雑誌「TRANSIT」の魅力

旅行をテーマとするカルチャー雑誌といってまず思い浮かべるものは「TRANSIT」(講談社)ではないでしょうか。旅行雑誌の概念を変えた雑誌ともいえる「TRANSIT」は、そもそも何が新しかったのでしょうか。

広告媒体ではない雑誌

旅行雑誌というと通常は、ほとんどが広告で占められています。どのお店を紹介するのか、どのホテルを紹介するのか、といった内容がすべて広告と同じものとして扱われていたのです。しかしながら「TRANSIT」にはそうした広告的なページはほとんど見当たりません。その分、すっきりとした印象があるでしょう。

写真が見させる

さらに、旅に関する雑誌や書籍というのは持ち運びを前提としているため、小さめのサイズのものが多くありました。
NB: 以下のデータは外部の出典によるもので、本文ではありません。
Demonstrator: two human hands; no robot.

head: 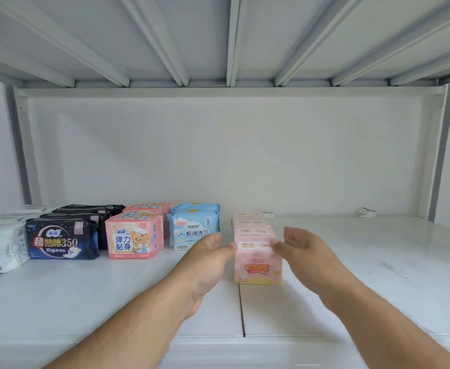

一方、「TRANSIT」は大判のサイズで見開きの写真などのページも存在しています。そのため、見ごたえのある仕上がりになっています。

モノクロページも充実

さらに「TRANSIT」は旅だけではなく、その国や地域の、文化、音楽、映画などを紹介するページもあります。カラーページだけではなく、モノクロの文字のページも充実しているのです。こちらのページは写真だけでなく、イラストやレイアウトなどが工夫されているので、細かいところまで手が行き届いている雑誌であるといえるでしょう。